Recientemente, las tensiones en el Mar de China Meridional se han intensificado tras la intervención de un buque de la Guardia Costera de Filipinas (PCG) en una operación de patrullaje de la Guardia Costera de China (CCG) cerca de Huangyan Dao, un área que Beijing considera parte de su territorio. El incidente, que tuvo lugar el pasado martes, ha sido calificado por expertos como una provocación peligrosa que podría escalar aún más las ya frágiles relaciones entre ambos países.
Acciones provocativas de Filipinas
El buque PCG 9701 llevó a cabo maniobras arriesgadas y provocativas contra los barcos CCG 21550 y 5009, poniendo en grave peligro la seguridad de las operaciones de patrullaje chinas en la zona. Imágenes de video obtenidas por Global Times, un medio estatal chino, muestran cómo el barco filipino cruzó repetidamente la estela de los buques chinos a alta velocidad y a distancias peligrosamente cercanas, llegando a estar a tan solo 100 metros de ellos. Estas maniobras incluyeron giros abruptos y cambios de dirección agresivos durante un periodo sostenido de 30 minutos.
Expertos en asuntos marítimos han criticado fuertemente estas acciones.
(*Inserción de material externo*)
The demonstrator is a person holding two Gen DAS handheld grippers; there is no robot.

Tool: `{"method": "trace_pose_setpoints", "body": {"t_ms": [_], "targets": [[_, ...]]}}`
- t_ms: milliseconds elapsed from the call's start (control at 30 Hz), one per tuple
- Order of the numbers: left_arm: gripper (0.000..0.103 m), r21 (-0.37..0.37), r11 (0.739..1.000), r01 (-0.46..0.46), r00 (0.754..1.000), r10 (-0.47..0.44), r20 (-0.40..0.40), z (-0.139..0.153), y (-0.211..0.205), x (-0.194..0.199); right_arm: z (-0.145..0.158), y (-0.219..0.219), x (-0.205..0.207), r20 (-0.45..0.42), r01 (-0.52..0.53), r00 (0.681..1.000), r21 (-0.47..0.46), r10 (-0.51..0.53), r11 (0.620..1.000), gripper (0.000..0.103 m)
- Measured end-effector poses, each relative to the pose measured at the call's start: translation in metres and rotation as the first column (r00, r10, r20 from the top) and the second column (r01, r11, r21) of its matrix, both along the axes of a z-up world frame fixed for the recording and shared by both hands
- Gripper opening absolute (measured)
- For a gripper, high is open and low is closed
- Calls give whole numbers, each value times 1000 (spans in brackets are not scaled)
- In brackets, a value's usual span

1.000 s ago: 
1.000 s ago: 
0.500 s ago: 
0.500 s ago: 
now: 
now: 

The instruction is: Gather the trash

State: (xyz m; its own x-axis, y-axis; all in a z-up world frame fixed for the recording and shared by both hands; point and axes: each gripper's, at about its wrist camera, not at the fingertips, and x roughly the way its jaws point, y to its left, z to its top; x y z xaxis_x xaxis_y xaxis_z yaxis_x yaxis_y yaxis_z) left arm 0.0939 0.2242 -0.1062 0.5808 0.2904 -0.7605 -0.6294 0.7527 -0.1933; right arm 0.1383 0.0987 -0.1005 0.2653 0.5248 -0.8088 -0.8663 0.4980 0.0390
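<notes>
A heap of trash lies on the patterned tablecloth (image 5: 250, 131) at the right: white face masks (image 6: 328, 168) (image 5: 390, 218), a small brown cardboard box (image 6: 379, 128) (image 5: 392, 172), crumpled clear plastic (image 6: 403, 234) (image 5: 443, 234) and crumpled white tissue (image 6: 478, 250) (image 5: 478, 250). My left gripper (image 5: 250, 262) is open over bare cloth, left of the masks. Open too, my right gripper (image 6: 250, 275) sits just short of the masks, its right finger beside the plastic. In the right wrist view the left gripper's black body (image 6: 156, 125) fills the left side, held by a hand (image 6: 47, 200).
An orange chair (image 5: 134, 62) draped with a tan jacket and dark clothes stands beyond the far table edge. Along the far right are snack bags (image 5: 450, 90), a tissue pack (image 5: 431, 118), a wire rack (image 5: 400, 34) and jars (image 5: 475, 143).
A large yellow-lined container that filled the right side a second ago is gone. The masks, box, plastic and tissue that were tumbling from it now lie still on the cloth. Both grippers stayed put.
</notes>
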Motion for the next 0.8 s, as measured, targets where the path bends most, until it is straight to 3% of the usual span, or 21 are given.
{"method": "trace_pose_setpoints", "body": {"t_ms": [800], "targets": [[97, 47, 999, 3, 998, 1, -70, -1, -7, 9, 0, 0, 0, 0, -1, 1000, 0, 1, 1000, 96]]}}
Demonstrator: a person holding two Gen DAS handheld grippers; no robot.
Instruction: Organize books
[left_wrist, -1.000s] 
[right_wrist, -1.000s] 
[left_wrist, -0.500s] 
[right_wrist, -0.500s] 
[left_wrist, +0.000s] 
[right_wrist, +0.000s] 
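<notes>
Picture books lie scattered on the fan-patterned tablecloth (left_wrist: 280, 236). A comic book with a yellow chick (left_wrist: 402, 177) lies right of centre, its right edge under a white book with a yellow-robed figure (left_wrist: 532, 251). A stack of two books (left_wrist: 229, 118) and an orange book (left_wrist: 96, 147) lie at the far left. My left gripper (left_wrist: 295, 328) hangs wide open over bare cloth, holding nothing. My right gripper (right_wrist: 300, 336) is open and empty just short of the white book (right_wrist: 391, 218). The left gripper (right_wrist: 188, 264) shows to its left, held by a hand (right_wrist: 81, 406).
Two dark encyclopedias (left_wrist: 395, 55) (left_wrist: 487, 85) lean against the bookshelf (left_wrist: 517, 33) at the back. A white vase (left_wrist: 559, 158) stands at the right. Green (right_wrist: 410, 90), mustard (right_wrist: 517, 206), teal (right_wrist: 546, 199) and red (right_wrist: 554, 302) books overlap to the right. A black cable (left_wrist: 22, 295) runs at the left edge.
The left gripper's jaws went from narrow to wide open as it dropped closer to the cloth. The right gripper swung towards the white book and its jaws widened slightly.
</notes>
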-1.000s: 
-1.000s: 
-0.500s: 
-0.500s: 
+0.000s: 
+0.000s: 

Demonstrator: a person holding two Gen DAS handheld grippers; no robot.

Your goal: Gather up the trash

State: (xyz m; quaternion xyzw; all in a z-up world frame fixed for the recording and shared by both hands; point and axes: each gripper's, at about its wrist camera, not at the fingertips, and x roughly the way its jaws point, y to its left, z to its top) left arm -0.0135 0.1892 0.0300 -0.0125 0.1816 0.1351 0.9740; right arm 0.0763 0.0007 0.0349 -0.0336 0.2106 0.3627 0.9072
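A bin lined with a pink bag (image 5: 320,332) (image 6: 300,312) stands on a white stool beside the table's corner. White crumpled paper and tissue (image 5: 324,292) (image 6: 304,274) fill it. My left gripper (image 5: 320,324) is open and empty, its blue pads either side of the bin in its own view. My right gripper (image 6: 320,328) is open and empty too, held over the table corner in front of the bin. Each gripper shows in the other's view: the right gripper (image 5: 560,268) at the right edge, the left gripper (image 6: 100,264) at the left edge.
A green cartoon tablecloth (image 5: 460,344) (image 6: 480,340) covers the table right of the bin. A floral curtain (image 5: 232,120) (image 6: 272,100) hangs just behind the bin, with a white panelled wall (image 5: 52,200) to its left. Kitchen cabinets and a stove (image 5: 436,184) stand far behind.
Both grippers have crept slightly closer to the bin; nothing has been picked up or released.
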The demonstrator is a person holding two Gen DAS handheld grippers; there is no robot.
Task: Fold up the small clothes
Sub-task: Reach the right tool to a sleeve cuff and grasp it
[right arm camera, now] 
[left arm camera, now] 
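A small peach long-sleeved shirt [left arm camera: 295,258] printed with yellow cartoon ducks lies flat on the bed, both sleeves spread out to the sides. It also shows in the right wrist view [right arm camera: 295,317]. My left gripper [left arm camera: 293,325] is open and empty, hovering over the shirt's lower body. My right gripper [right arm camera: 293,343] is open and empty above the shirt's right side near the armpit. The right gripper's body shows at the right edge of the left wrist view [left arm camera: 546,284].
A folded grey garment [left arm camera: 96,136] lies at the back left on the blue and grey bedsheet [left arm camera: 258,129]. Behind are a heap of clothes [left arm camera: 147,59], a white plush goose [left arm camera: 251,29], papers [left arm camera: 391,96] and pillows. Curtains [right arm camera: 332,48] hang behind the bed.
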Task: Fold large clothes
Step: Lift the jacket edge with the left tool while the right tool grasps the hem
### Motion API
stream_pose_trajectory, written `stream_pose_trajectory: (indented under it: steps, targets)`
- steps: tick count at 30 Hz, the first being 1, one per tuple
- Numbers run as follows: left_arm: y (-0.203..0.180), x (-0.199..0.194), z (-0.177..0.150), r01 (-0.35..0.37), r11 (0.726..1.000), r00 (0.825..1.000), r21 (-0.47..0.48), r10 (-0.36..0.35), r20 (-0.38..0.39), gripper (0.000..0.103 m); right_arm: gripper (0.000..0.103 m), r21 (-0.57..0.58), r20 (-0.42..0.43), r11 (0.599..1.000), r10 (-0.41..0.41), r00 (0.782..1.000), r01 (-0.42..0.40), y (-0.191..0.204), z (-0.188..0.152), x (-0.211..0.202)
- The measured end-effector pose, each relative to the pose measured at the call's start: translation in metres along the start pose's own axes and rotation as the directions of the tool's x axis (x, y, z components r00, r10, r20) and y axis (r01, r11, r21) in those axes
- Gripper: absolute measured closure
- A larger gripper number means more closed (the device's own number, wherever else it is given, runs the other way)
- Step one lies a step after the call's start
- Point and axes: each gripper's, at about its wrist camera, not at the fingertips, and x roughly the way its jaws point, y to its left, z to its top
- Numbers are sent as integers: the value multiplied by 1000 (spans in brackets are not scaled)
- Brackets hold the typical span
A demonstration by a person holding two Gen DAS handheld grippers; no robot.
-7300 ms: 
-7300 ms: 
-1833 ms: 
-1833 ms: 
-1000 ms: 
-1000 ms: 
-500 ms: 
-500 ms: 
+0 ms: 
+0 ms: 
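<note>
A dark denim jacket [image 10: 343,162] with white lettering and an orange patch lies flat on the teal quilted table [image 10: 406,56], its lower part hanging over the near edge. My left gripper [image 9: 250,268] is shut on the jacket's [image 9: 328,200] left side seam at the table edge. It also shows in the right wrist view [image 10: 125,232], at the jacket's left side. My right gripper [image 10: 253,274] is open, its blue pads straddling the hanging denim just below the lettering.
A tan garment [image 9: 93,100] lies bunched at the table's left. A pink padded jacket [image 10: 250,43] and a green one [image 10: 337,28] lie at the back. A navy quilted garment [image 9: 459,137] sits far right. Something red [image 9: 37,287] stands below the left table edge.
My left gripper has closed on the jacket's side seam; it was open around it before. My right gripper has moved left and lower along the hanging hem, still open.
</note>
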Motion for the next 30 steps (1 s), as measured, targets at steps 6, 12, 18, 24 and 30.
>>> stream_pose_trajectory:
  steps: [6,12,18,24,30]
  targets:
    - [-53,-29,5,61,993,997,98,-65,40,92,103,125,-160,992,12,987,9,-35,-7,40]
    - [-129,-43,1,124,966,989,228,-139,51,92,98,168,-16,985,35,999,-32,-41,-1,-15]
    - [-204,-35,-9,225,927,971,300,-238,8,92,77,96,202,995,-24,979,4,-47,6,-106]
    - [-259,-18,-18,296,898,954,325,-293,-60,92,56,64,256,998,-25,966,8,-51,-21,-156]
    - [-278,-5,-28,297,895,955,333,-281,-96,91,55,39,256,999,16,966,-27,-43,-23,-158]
Yang Xiao, un especialista del Instituto de Relaciones Internacionales Contemporáneas de China, destacó que el PCG 9701 tiene un desplazamiento de 2,300 toneladas, mientras que los buques de la CCG son significativamente más pequeños, en la clase de cientos de toneladas. A pesar de la notable diferencia de tamaño, el buque filipino mantuvo una conducta errática al acercarse a los barcos chinos, lo que Yang califica de extremadamente peligroso y deliberadamente provocativo.
El experto advirtió que, de producirse una colisión, las consecuencias serían inimaginables. Además, subrayó que el comportamiento del lado filipino marca una escalada clara respecto a provocaciones anteriores. Según Yang, es evidente que Manila no solo ignora la moderación china, sino que también parece desestimar las normas internacionales relevantes, lo que sugiere un intento deliberado de aumentar las tensiones en la región del Mar de China Meridional.
China ha reiterado su determinación de salvaguardar su soberanía territorial y sus derechos e intereses marítimos en el Mar de China Meridional. Las autoridades chinas instan a Filipinas a cesar de inmediato todas las acciones provocativas que puedan desestabilizar la región. Yang concluyó que Filipinas debería reflexionar seriamente sobre sus acciones, ya que continuar actuando de manera imprudente podría llevar al país a enfrentar las consecuencias de sus propias provocaciones.